Review: Nightcrawler


The onset of so-called citizen journalism – whereby members of the public capture the news on camera – is meant to be democratic, but what if the citizen in question isn’t quite all there?

Sounding like an X-Man and, with his up-all-night eyes and clammy skin, looking a bit like one too, Jake Gyllenhaal’s Lou Bloom is one hell of a creation; the sort of person you hope doesn’t exist, but probably does. An ambulance-chasing amateur newshound who’s one part Travis Bickle, one part Gollum, he’s the spooky centre of Dan Gilroy’s compelling thriller, haunting witching-hour LA like a sad alien.

Bloom relates to the world the way a psychopath might, showing no human scruples in shooting car crashes and crime scenes to get his footage on Rene Russo’s struggling news channel.
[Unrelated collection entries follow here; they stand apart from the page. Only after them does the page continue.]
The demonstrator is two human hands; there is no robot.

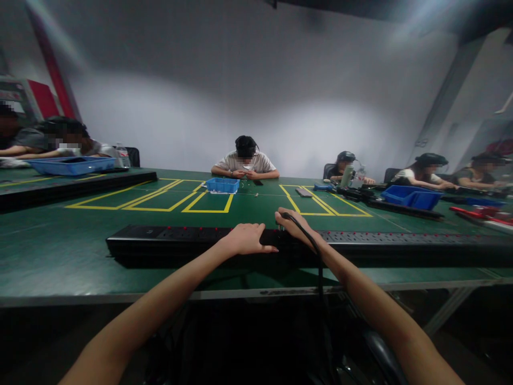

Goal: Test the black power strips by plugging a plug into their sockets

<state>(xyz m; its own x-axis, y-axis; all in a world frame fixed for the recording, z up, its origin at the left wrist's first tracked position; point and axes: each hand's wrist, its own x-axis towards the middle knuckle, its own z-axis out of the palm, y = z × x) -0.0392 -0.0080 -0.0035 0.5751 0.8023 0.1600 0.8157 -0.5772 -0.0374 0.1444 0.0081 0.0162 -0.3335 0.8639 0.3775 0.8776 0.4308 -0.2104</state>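
Observation:
A long black power strip (160, 240) lies lengthwise near the front edge of the table, with a row of sockets and small red dots along its top. My left hand (244, 239) grips it left of its visible middle, fingers over the top and thumb stretched along the near side. Just to the right, my right hand (295, 227) is closed around a plug, mostly hidden by the fingers, above or at the strip. Whether the plug touches a socket I cannot tell. Its black cable (315, 243) loops over the hand and hangs down past the table edge.
The green table (52, 235) carries yellow tape outlines (208, 210). A light blue basket (223, 185) and a phone-like slab (303, 192) lie farther back. Blue trays (411, 197) stand right, another tray (74, 166) left. A person (245, 160) sits opposite; several others sit at both sides.

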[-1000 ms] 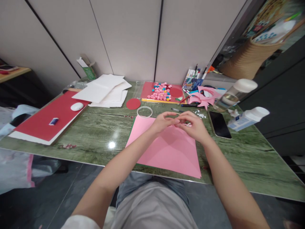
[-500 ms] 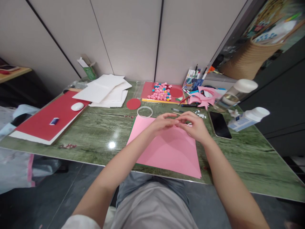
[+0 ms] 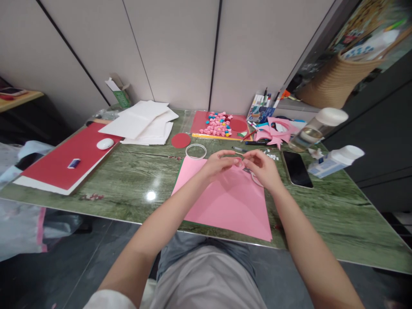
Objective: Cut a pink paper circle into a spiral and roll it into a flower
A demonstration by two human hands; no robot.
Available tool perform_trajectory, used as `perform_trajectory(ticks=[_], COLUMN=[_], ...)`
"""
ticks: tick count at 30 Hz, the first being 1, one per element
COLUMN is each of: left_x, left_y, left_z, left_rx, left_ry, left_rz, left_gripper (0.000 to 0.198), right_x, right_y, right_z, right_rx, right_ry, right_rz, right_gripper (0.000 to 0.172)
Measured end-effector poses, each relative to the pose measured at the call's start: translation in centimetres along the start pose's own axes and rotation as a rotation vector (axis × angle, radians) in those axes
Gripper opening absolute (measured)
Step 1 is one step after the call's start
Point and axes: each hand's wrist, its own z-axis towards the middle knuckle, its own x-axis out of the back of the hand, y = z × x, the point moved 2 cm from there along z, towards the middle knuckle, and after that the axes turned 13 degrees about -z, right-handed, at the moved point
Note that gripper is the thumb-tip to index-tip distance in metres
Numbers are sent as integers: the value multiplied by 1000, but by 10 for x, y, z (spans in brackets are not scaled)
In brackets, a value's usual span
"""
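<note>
Above the far edge of the pink paper sheets (image 3: 225, 201), my left hand (image 3: 222, 164) and my right hand (image 3: 260, 167) meet, fingertips close together. Between them is a small curled pink paper piece (image 3: 238, 163), pinched by the thumb and fingers of each hand. A round ring-like object (image 3: 256, 179) lies partly hidden under my right hand. Beyond my left hand sit a clear ring (image 3: 195, 151) and a red paper circle (image 3: 180, 140).
Small pink, blue and yellow pieces (image 3: 217, 124) lie on a red sheet at the back. To the right are pink scraps (image 3: 277, 131), a phone (image 3: 296, 168) and two bottles. White papers (image 3: 138, 120) and a red board (image 3: 64, 159) lie left.
My fingertips have moved slightly apart, and the small pink piece between them now shows. More of the ring-like object by my right hand is visible.
</note>
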Motion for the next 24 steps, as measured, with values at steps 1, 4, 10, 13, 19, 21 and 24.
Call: perform_trajectory(ticks=[1,4,10,13,19,21,24], left_x=[0,0,4,5,2,2,2], left_y=[0,0,-2,-2,0,0,-1], left_z=[0,1,3,3,2,1,1], left_rx=[-12,-29,-93,-148,-166,-160,-149], left_ry=[6,22,16,23,14,13,13], left_rz=[-11,-22,70,163,212,223,239], left_gripper=[42,41,43,45,44,44,45], right_x=[-1,-5,-11,-13,-12,-12,-12], right_y=[2,4,6,8,7,6,5], right_z=[0,1,-1,-2,-2,-2,-2], right_rx=[-21,-41,-60,-66,-46,-45,-47], right_ry=[-1,-26,4,4,35,35,22], right_rz=[12,22,-14,-36,-58,-59,-60], right_gripper=[17,16,22,22,22,22,22])
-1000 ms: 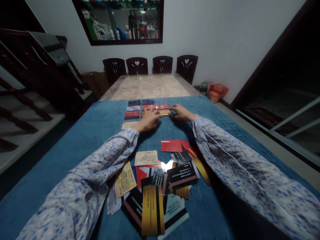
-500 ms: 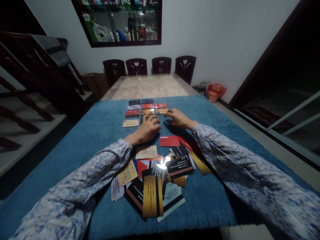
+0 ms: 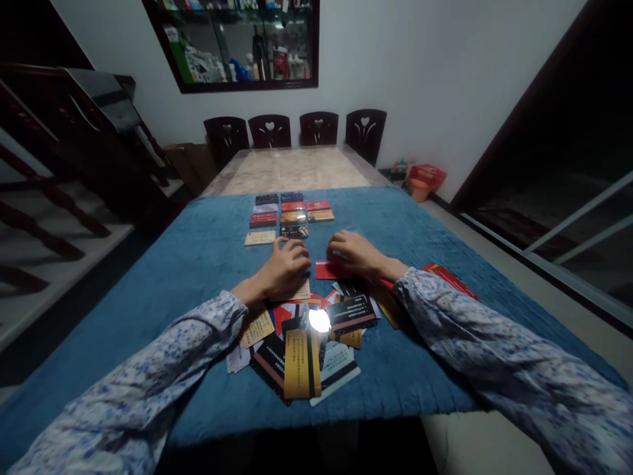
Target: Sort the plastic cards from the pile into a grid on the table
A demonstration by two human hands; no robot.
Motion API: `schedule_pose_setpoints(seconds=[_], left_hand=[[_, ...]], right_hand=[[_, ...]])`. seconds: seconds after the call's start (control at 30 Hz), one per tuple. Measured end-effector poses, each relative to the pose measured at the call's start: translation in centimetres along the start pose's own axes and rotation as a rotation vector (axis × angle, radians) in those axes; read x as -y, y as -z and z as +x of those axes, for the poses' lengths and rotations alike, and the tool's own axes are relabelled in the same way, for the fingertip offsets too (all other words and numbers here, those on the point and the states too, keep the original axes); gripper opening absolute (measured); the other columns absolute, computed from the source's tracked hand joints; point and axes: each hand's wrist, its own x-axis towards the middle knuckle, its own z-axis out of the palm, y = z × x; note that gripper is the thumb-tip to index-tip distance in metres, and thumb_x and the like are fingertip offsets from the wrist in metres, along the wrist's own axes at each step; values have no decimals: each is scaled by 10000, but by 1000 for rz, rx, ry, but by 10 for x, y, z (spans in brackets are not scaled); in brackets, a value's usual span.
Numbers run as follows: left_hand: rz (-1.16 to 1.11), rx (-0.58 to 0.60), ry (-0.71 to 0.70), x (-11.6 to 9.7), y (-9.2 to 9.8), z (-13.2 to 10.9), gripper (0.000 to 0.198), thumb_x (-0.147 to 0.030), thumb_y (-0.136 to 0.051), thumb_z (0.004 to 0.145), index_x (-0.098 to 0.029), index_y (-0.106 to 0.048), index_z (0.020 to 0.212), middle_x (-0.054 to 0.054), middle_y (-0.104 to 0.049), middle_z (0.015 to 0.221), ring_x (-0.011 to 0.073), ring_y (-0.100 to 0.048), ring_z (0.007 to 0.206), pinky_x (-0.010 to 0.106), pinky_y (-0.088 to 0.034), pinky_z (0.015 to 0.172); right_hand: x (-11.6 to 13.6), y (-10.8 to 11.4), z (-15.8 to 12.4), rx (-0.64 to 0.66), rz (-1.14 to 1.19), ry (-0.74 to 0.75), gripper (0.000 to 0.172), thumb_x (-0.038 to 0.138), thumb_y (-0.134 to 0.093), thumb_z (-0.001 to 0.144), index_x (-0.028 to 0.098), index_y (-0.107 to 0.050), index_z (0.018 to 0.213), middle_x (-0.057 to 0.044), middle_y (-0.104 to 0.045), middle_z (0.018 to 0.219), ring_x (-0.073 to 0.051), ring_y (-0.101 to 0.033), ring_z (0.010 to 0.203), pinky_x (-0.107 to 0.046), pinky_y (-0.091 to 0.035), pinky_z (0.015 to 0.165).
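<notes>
My left hand hovers low over the blue cloth with loosely bent, parted fingers. It holds nothing I can see and partly covers a cream card. My right hand is over the right part of a red card, its fingers curved and apart; whether they touch the card is hard to tell. Nearer me lies a loose heap of cards, with a gold card, a black card and a pale blue card. Beyond my hands, cards lie in columns, including a black-and-gold card and a cream card.
The blue cloth covers the near part of a long marble-patterned table. A red card lies beyond my right sleeve. Several dark chairs line the far end. Stair railings stand at left, a red-lined bin at right.
Both hands have drawn back toward me from the card columns. The black-and-gold card, earlier mostly behind my left hand, now shows. My right hand has come over the red card.
</notes>
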Motion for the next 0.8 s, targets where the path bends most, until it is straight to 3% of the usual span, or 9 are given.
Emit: schedule_pose_setpoints(seconds=[0.3,0.53,0.8], left_hand=[[-33,-40,-19,-18,13,-26,151,-284,-563,1001,-204,-690,981,78,-750,1069,254,-608,1127,519,-290,1053],[-51,-77,-48,-30,9,-47,134,-256,-563,1013,-201,-682,983,67,-755,1032,242,-631,1103,515,-309,1066],[-45,-109,-93,-39,15,-60,148,-157,-537,968,-198,-672,1012,78,-751,1034,256,-637,1095,519,-340,1039]], right_hand=[[35,-12,-38,-123,-15,20,214,279,-549,1017,199,-685,873,-78,-689,921,-198,-505,862,-332,-300,719],[63,-4,-65,-147,61,121,266,272,-488,1051,193,-686,892,-89,-696,931,-202,-538,885,-350,-376,777],[72,-9,-74,-192,84,125,293,298,-450,1068,205,-693,933,-98,-707,980,-207,-568,925,-352,-412,787]])
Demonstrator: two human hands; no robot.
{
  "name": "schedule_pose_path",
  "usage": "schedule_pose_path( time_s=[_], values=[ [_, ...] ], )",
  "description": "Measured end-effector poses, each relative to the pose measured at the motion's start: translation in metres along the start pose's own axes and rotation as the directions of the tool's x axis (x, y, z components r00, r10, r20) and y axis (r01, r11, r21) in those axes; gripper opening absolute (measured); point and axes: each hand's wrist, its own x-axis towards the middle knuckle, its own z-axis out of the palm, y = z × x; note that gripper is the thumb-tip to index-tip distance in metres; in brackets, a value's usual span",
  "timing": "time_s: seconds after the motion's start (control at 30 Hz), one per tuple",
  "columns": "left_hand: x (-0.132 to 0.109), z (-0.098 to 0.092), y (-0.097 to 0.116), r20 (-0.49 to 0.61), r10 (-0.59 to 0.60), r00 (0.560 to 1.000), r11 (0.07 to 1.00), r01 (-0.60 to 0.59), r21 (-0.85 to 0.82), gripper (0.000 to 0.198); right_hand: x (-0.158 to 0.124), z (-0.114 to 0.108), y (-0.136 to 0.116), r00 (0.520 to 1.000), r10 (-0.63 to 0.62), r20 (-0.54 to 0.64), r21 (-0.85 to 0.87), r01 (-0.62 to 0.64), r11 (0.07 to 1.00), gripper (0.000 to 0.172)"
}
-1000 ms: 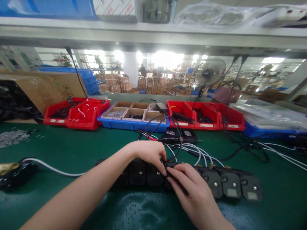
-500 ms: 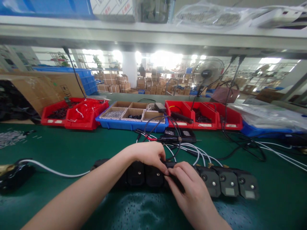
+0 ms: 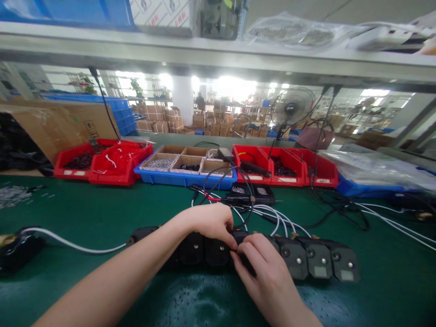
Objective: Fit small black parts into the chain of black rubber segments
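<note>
A row of black plug housings (image 3: pixel 316 261) lies across the green table (image 3: pixel 102 213) near me. My left hand (image 3: pixel 207 222) reaches in from the lower left and pinches one black housing (image 3: pixel 240 236) in the middle of the row. My right hand (image 3: pixel 264 272) comes up from below and grips the same housing, fingertips touching those of the left. White cables (image 3: pixel 272 213) run from the row toward the back. More housings (image 3: pixel 194 252) sit under my left wrist.
Red bins (image 3: pixel 102 161), a blue tray of cardboard boxes with small parts (image 3: pixel 184 165) and more red bins (image 3: pixel 286 165) line the back. Black wires loop by a small black tray (image 3: pixel 252 193). A white cable leads to a black part (image 3: pixel 17 250) at left. A shelf (image 3: pixel 204 47) hangs overhead.
Both hands stay pinched on the middle housing. The whole scene has slid slightly left and up in view as my head shifted; the right fingers have crept a little closer to the left.
</note>
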Motion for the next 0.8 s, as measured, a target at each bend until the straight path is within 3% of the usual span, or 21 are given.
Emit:
schedule_pose_path(
  time_s=[0.13, 0.2, 0.27, 0.33, 0.4, 0.47, 0.57, 0.67, 0.8],
  values=[
    [-0.003, -0.001, -0.003, -0.007, -0.030, 1.000, 1.000, 0.030, 0.005, 0.026, 0.005, -0.010, -0.003, 0.998, 0.054, -0.039, 0.086, -0.051, 0.995, 0.003],
    [-0.008, 0.000, -0.005, -0.086, -0.040, 0.996, 0.998, 0.036, -0.047, 0.035, 0.007, -0.017, -0.003, 0.993, 0.092, -0.072, 0.122, -0.083, 0.989, 0.003],
    [-0.013, 0.003, -0.003, -0.181, -0.044, 0.982, 0.978, 0.005, -0.210, 0.043, 0.009, -0.024, -0.002, 0.985, 0.131, -0.116, 0.143, -0.115, 0.983, 0.005],
    [-0.019, 0.008, 0.006, -0.225, -0.056, 0.973, 0.862, -0.067, -0.503, 0.056, 0.011, -0.032, -0.002, 0.976, 0.147, -0.159, 0.150, -0.123, 0.981, 0.009],
    [-0.022, 0.013, 0.019, -0.208, -0.043, 0.977, 0.668, -0.126, -0.734, 0.068, 0.015, -0.038, -0.004, 0.976, 0.133, -0.172, 0.162, -0.105, 0.981, 0.013],
    [-0.022, 0.018, 0.032, -0.171, -0.065, 0.983, 0.521, -0.113, -0.846, 0.070, 0.020, -0.042, -0.007, 0.980, 0.107, -0.168, 0.175, -0.077, 0.982, 0.015],
    [-0.018, 0.025, 0.046, -0.142, -0.138, 0.980, 0.423, -0.072, -0.903, 0.069, 0.025, -0.045, -0.012, 0.986, 0.063, -0.157, 0.158, -0.038, 0.987, 0.013],
    [-0.013, 0.031, 0.051, -0.148, -0.150, 0.977, 0.457, -0.064, -0.887, 0.068, 0.026, -0.049, -0.013, 0.996, 0.030, -0.087, 0.152, -0.017, 0.988, 0.009],
    [-0.005, 0.038, 0.054, -0.158, -0.137, 0.978, 0.508, -0.068, -0.859, 0.065, 0.022, -0.059, -0.008, 0.993, 0.006, 0.121, 0.156, -0.025, 0.987, 0.020]
  ],
)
He’s a man willing – if not wanting – to look into the abyss, and LA is one hell of an abyss, all lonely, winding boulevards and broken dreams. It’s a savage skewering of the modern media (Russo characterises the ideal story as a “screaming woman running down the street with her throat cut”) with a great, counterintuitive cast. Nice Bill Paxton excels as a ruthless rival, English actor Riz Ahmed convinces as a gullible American intern, and Russo (Gilroy’s wife) has her best role in years as the tough-talking but quietly desperate producer. But this is Gyllenhaal’s film: his best since Zodiac, which it closely resembles. This time, however, there’s not just one random sicko, but a whole industry full of them, and we’re all complicit in making things worse.